IOW, having thus built ciao.pyc, say that you now do:

$ python
Python 2.5.1 (r251:54863, Feb  6 2009, 19:02:12) 
[GCC 4.0.1 (Apple Inc. build 5465)] on darwin
Type "help", "copyright", "credits" or "license" for more information.
>>> b = open('ciao.pyc', 'rb').read()
>>> len(b)
200

and your goal is to go from that byte string b to an importable module ciao. Here's how:

>>> import marshal
>>> c = marshal.loads(b[8:])
>>> c
<code object <module> at 0x65188, file "ciao.py", line 1>

this is how you get the code object from the .pyc binary contents. Edit: if you're curious, the first 8 bytes are a "magic number" and a timestamp -- not needed here (unless you want to sanity-check them and raise exceptions if warranted, but that seems outside the scope of the question; marshal.loads will raise anyway if it detects a corrupt string).

Then:

>>> import types
>>> m = types.ModuleType('ciao')
>>> import sys
>>> sys.modules['ciao'] = m
>>> exec c in m.__dict__

i.e: make a new module object, install it in sys.modules, populate it by executing the code object in its __dict__. Edit: the order in which you do the sys.modules insertion and exec matters if and only if you may have circular imports -- but, this is the order Python's own import normally uses, so it's better to mimic it (which has no specific downsides).

You can "make a new module object" in several ways (e.g., from functions in standard library modules such as new and imp), but "call the type to get an instance" is the normal Python way these days, and the normal place to obtain the type from (unless it has a built-in name or you otherwise have it already handy) is from the standard library module types, so that's what I recommend.

Now, finally:

>>> import ciao
>>> ciao.ciao()
'Ciao!'
>>>

...you can import the module and use its functions, classes, and so on. Other import (and from) statements will then find the module as sys.modules['ciao'], so you won't need to repeat this sequence of operations (indeed you don't need this last import statement here if all you want is to ensure the module is available for import from elsewhere -- I'm adding it only to show it works;-).

Edit: If you absolutely must import in this way packages and modules therefrom, rather than "plain modules" as I just showed, that's doable, too, but a bit more complicated. As this answer is already pretty long, and I hope you can simplify your life by sticking to plain modules for this purpose, I'm going to shirk that part of the answer;-).

Also note that this may or may not do what you want in cases of "loading the same module from memory multiple times" (this rebuilds the module each time; you might want to check sys.modules and just skip everything if the module's already there) and in particular when such repeated "load from memory" occurs from multiple threads (needing locks -- but, a better architecture is to have a single dedicated thread devoted to performing the task, with other modules communicating with it via a Queue).

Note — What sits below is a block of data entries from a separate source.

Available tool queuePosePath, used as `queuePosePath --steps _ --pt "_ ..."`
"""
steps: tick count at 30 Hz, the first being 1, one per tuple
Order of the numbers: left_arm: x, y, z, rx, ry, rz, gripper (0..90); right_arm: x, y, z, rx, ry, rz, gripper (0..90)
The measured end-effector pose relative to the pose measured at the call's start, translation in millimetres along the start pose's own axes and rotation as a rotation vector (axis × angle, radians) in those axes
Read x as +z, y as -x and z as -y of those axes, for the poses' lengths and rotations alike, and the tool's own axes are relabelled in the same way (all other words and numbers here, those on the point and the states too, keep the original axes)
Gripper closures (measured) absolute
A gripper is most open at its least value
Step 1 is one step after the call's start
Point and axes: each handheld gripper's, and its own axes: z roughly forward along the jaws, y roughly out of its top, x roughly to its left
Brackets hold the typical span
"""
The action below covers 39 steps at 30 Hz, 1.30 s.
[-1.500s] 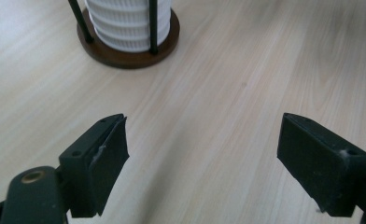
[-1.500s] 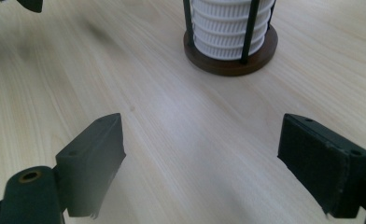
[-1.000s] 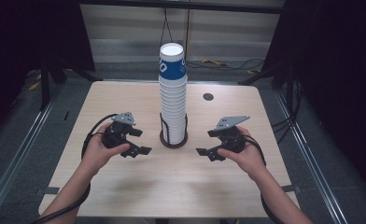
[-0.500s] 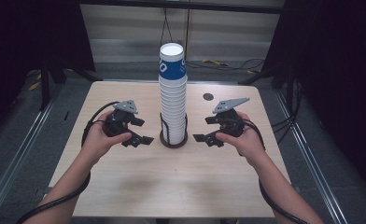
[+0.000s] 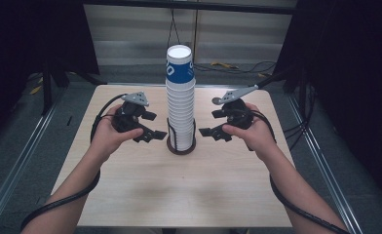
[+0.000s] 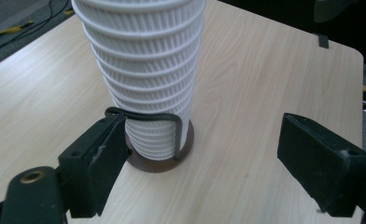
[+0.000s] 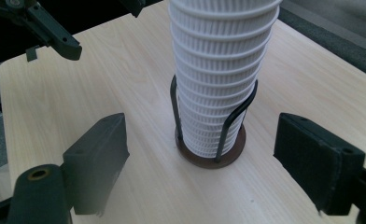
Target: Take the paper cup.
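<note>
A tall stack of white ribbed paper cups [image 5: 180, 105], its top cup banded blue, stands in a dark wire holder with a round brown base [image 5: 181, 145] at the table's middle. My left gripper [image 5: 152, 127] hovers just left of the stack, jaws pointing at it. It is open with nothing between its jaws, which have just been opening slightly. My right gripper [image 5: 212, 124] mirrors it on the right, open and empty. In the left gripper view the stack [image 6: 144, 70] stands ahead of the open gripper [image 6: 200, 163]. The right gripper view shows the stack [image 7: 218, 70] beyond the open gripper [image 7: 204, 172].
The light wooden table [image 5: 189, 195] has dark floor and metal rails around it. A small dark round mark lies near the table's far right edge. Cables trail from both grippers along the forearms. The left gripper [image 7: 55, 35] shows at the right gripper view's top left.
Both hands have risen and moved away from me, closing in on the cup stack from either side. The stack has not moved.
</note>
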Motion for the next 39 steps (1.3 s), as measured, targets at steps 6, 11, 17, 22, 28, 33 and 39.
queuePosePath --steps 6,11,17,22,28,33,39 --pt "0.1 -1.6 -9.1 0.011 0.000 -0.002 15.8 -3.0 4.5 -11.4 0.002 0.000 0.008 16.8" --pt "-1.3 -2.1 -13.4 0.017 0.002 -0.009 15.8 -7.1 6.1 -21.7 -0.002 0.007 0.015 16.8" --pt "-0.3 -3.0 -19.6 0.034 -0.003 -0.016 15.8 -9.7 8.9 -31.4 -0.012 -0.002 0.031 16.7" --pt "-2.8 -3.4 -23.4 0.039 0.005 -0.019 15.8 -10.3 7.8 -39.7 -0.016 0.003 0.024 16.7" --pt "-8.3 -5.8 -29.4 0.035 0.013 -0.031 15.8 -13.9 5.2 -53.5 -0.035 0.018 0.026 16.4" --pt "-8.3 -5.8 -31.0 0.030 0.010 -0.030 15.9 -12.4 3.3 -65.4 -0.028 0.024 0.044 14.1" --pt "-9.9 -8.6 -34.9 0.036 0.014 -0.028 16.0 -7.9 3.5 -78.7 -0.032 0.032 0.044 13.3"
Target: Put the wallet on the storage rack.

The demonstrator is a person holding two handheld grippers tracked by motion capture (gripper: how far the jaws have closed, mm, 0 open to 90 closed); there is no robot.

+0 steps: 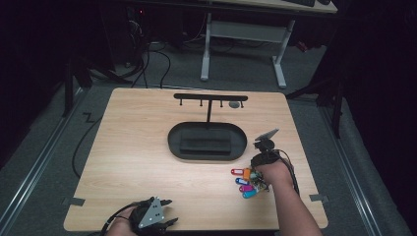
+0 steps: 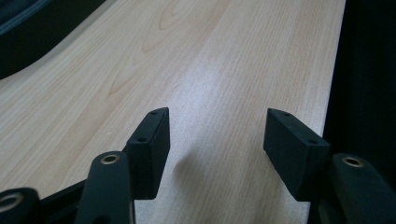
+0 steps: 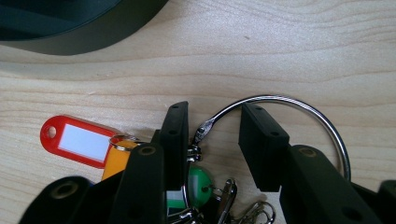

Finally, there's no discussion of how to install this functionality as a transparent "import hook" which automagically gets involved in the mechanisms of the import statement internals themselves -- that's feasible, too, but not exactly what you're asking about, so here, too, I hope you can simplify your life by doing things the simple way instead, as this answer outlines.

Alex Martelli
Just curious, Will it be also works for .pyd files?
S.Mark
I was having the same requirement and was looking for a solution, thanks Alex :)
Technofreak
@S.Mark, no, `.pyc` or `.pyo` only -- `.pyd`s are essentially `.dll`s under a false name and present **completely** different problems. @Technofreak, you're welcome!-)
Alex Martelli
Almost no explanation, a lot of issues are not addressed. This doesn't look like an answer from Alex Martelli :(.
Denis Otkidach
@Denis, I've edited to add bits and pieces of trivia, but I'm very dubious as to whether this actually enhances the answer. Yes, there are many more issues (some of which you address, such as the possible need for locking when the same module's imported from multiple threads, and others you don't, such as other repeated imports, packages and dotted-names modules therefrom, etc) -- but, there's a limit to the useful length of a practical answer, and I chose to use space to show details at the interactive prompt rather than for marginalia.
Alex Martelli
Thanks for the example and quick reply. I have been using your idea and it works great for modules defined in single files but what should I do for files in packages (__init__ etc) in the zip? I guess this is where it gets a bit complex?
Steve
@Steve, yep, it's one of the things that can make this reasonably simple code more complicated:-(. What about posting a separate Q specifying what of the various possible complicatons I listed in this A you absolutely _must_ address in your app...?
Alex Martelli
@Alex: I've used to learn a lot from your answers. The first version of answer was good, but not as good as I expected it from you.
Denis Otkidach
+4  A: 

Compiled Python file consist of

  1. magic number (4 bytes) to determine type and version of Python,
  2. timestamp (4 bytes) to check whether we have newer source,
  3. marshaled code object.

To load module you have to create module object with imp.new_module(), execute unmashaled code in new module's namespace and put it in sys.modules. Below in sample implementation:

import sys, imp, marshal

def load_compiled_from_memory(name, filename, data, ispackage=False):
    if data[:4]!=imp.get_magic():
        raise ImportError('Bad magic number in %s' % filename)
    # Ignore timestamp in data[4:8]
    code = marshal.loads(data[8:])
    imp.acquire_lock() # Required in threaded applications
    try:
        mod = imp.new_module(name)
        sys.modules[name] = mod # To handle circular and submodule imports 
                                # it should come before exec.
        try:
            mod.__file__ = filename # Is not so important.
            # For package you have to set mod.__path__ here. 
            # Here I handle simple cases only.
            if ispackage:
                mod.__path__ = [name.replace('.', '/')]
            exec code in mod.__dict__
        except:
            del sys.modules[name]
            raise
    finally:
        imp.release_lock()
    return mod

Update: the code is updated to handle packages properly.

Note that you have to install import hook to handle imports inside loaded modules. One way to do this is adding your finder into sys.meta_path. See PEP302 for more information.

Denis Otkidach
Thanks for the example and quick reply.
Steve